▶ **What to do**: Your answer must be every line of the data that holds the string "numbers".

————————

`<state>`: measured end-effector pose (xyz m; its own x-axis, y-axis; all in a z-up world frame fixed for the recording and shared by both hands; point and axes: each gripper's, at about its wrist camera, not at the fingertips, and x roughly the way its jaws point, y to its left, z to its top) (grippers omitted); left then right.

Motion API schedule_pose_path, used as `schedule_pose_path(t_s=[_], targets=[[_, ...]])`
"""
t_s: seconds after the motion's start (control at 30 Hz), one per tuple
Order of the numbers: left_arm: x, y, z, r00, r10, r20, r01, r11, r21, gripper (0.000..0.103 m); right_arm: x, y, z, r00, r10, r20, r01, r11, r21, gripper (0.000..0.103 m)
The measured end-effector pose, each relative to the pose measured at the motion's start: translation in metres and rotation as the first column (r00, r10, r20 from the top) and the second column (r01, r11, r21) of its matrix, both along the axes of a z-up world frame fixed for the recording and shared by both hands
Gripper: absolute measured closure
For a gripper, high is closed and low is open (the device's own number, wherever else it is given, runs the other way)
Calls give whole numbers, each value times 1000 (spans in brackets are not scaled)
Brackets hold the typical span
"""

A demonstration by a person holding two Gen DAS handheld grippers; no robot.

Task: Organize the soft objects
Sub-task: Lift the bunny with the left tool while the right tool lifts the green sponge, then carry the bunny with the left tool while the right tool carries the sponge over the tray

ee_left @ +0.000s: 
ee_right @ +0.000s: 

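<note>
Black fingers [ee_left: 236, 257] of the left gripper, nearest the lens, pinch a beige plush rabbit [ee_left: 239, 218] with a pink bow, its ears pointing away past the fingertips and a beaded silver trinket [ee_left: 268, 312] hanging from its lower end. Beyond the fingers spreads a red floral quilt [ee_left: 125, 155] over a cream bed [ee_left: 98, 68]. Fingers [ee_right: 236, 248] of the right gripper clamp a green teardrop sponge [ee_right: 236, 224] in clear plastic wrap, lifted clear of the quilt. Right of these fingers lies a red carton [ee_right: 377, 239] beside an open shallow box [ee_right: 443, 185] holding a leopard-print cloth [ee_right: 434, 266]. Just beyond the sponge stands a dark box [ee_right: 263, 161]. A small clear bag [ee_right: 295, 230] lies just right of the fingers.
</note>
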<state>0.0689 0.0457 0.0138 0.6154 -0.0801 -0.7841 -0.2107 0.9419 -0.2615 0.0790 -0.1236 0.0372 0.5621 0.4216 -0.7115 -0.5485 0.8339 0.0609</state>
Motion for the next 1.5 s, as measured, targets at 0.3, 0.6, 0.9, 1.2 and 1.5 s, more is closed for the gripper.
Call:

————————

▶ **Exercise solution**:
Order of the numbers: left_arm: x, y, z, r00, r10, r20, r01, r11, r21, gripper (0.000..0.103 m); right_arm: x, y, z, r00, r10, r20, r01, r11, r21, gripper (0.000..0.103 m)
Calls give whole numbers, each value times 1000 (spans in brackets are not scaled)

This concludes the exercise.